To many of you, this acronym has no meaning. But to some of us, it is a large form of entertainment. MMORPG stands for Massive Multiplayer Online Role-Playing Game. Basically a bunch of people from all over the world start up a game on their computers or game consoles and log into a whole new world. Some games are mild — something along the lines of the Sims or SecondLife — and some are fantasy-based, like World of Warcraft.
I’ve never personally played any of the Sims games, but have recently ventured into playing World of Warcraft, and I’ve played a little bit in SecondLife. The virtual worlds created by such games is amazing. Especially in SecondLife, where the company that controls the game is ever expanding the world to meet the supply and demand needs of the users in game.
People are actually making a nice living playing, finding items, creating and selling virtual things or ideas in these worlds made up of 1s and 0s.
What’s that? Did I just type what you thought I just typed? People making a real-life living in a non-existant virtual world? You betcha! Go to eBay and do a search for “WoW gold,” and see what you come up with. The currency exchange rate for in-game gold is higher than that of the Hong Kong Dollar or the Russian Rouble.
The draw to these games is the fact that you can interact with other characters from all over the world. Some people use these virtual worlds for socializing and even for business. Instead of taking a prospect out for a drink at the local watering hole, they can be invited to anywhere in the world (virtual, that is). It’s becoming more and more commonplace for these worlds to be a place for colleagues to mingle and corroborate on projects, as in some of the worlds there is text chat and, in some cases, live voice chat. No need to conference call, just log into your game and set a meeting time and place and you’re there from the comfort of your couch or your comfy home office chair.

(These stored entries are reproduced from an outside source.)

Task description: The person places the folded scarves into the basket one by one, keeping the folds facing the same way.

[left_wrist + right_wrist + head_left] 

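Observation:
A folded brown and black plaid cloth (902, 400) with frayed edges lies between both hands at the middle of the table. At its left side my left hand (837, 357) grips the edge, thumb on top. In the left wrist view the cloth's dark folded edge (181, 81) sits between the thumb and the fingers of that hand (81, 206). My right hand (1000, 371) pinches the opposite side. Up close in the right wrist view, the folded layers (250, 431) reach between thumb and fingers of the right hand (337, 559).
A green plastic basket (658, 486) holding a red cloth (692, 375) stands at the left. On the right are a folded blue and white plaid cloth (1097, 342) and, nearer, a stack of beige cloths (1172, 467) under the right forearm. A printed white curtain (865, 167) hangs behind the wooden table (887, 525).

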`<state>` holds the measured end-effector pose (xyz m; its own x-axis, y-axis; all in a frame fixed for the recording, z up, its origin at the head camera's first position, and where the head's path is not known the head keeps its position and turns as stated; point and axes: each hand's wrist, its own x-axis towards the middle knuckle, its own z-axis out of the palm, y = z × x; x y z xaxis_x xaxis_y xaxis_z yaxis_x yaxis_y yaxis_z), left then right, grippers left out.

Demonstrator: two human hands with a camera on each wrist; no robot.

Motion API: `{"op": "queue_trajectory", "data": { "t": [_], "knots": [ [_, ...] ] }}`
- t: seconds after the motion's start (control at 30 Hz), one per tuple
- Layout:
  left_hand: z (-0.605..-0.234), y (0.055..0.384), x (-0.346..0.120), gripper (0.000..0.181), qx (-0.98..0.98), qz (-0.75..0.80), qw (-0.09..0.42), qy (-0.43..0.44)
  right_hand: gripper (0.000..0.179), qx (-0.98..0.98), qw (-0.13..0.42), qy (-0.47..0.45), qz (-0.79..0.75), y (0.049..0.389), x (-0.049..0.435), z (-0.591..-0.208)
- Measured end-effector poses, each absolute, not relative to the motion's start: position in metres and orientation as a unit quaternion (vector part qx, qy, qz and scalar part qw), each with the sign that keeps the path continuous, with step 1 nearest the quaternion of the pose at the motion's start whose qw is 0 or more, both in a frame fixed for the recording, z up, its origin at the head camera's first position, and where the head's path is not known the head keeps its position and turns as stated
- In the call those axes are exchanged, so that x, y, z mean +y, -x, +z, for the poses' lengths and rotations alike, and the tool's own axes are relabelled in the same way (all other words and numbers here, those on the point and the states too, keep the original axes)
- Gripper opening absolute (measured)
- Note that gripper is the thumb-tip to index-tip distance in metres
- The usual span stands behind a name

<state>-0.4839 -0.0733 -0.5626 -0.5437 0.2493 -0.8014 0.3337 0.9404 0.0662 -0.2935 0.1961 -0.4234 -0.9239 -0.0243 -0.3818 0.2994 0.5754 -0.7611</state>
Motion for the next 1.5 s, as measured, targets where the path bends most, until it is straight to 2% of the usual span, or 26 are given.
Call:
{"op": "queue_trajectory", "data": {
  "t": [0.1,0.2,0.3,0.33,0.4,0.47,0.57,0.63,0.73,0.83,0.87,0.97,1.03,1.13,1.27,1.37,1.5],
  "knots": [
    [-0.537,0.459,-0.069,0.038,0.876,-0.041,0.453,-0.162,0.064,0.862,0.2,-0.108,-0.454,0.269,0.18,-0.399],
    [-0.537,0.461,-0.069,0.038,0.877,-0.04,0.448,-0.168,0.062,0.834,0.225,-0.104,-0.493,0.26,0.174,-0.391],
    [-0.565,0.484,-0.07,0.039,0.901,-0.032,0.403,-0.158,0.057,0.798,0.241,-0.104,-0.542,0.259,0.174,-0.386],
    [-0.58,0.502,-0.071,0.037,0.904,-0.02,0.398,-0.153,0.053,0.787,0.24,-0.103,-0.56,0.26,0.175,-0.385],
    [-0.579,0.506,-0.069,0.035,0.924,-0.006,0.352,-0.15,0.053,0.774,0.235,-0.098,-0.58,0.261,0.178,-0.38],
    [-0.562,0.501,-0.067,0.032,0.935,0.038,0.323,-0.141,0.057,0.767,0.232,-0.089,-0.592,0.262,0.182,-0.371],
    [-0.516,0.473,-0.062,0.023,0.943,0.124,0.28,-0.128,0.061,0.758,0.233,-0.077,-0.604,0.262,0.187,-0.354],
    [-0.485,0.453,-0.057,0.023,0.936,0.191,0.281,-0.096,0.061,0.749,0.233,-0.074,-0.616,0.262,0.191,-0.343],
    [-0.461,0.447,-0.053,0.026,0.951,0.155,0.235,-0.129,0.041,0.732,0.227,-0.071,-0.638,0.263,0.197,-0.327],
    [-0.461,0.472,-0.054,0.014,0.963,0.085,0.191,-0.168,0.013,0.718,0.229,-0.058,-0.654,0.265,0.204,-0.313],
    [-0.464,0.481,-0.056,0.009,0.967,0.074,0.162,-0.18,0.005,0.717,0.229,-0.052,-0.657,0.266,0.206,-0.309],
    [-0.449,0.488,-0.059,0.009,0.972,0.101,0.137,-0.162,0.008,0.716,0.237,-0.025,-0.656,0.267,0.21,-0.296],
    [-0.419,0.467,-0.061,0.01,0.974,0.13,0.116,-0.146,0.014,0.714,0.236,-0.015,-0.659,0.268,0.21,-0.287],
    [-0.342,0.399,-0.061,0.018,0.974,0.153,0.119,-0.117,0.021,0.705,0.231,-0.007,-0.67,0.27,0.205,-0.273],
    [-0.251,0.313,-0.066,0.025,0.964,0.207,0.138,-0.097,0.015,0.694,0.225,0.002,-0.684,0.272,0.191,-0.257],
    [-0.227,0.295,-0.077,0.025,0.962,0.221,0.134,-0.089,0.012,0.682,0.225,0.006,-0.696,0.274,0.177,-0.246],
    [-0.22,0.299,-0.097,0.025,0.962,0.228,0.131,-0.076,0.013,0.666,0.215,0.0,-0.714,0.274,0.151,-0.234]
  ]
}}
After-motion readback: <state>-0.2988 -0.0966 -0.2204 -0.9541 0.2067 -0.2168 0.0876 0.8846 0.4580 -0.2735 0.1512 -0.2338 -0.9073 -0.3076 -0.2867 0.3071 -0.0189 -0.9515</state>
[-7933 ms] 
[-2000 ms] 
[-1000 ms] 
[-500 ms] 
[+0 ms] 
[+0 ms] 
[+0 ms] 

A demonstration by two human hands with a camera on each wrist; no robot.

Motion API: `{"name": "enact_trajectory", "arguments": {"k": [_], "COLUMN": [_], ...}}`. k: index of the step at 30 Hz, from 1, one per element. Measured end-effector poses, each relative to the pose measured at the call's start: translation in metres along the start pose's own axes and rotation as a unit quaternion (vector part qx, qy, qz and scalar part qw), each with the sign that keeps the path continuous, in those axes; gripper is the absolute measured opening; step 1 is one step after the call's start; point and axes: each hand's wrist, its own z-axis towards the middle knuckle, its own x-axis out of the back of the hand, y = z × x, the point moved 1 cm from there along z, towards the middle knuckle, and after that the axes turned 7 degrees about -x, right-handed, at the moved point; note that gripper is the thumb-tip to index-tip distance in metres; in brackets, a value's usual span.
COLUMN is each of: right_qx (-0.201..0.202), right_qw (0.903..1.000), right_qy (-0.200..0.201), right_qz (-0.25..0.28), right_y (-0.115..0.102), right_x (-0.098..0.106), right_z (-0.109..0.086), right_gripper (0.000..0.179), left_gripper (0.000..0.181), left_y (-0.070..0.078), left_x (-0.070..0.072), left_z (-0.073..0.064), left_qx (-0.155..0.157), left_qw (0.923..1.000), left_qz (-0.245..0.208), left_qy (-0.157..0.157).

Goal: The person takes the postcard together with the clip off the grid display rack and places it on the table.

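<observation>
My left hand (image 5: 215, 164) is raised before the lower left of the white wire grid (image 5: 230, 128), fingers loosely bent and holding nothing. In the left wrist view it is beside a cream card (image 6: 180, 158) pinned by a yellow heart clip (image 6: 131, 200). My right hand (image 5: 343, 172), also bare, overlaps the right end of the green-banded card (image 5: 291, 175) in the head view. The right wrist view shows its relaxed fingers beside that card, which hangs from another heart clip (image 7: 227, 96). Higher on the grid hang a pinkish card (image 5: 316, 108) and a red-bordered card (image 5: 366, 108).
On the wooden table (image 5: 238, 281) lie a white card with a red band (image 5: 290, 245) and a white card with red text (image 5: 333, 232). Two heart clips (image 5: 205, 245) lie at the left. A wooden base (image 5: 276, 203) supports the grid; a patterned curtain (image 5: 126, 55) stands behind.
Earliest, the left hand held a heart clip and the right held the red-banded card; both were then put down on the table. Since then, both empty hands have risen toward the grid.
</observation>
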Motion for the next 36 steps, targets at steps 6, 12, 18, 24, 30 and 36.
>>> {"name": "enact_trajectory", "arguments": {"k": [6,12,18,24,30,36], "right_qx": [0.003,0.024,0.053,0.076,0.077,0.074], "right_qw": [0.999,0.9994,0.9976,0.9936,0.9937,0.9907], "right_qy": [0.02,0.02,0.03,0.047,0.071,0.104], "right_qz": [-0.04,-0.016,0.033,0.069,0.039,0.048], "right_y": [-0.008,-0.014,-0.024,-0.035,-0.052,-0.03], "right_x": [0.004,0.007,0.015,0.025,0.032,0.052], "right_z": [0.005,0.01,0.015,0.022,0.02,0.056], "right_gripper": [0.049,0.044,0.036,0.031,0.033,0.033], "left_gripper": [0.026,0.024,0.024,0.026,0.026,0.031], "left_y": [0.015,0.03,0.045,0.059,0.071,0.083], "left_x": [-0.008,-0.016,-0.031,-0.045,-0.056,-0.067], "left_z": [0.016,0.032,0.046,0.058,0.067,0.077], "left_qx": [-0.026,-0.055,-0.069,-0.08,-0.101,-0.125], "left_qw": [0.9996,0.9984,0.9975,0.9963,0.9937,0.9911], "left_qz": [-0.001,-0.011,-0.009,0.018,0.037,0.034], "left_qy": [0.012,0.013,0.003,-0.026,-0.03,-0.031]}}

I predict worlds like this will become a part of our future, whether it’s for gaming or just living. Can you imagine a game, that while playing, you decide you’re hungy, so you walk into a virtual pizza joint, order a pizza and 45 minutes later, one arrives at your door, just as you finish the quest to save the damsel in distress. Or what if you needed a new mouse because that last pack of monsters really wore your current one out? Walk into a virtual store and walk over to the computer accessories aisle and pick one up, who needs Amazon.com anymore? These virtual worlds are where the future will be.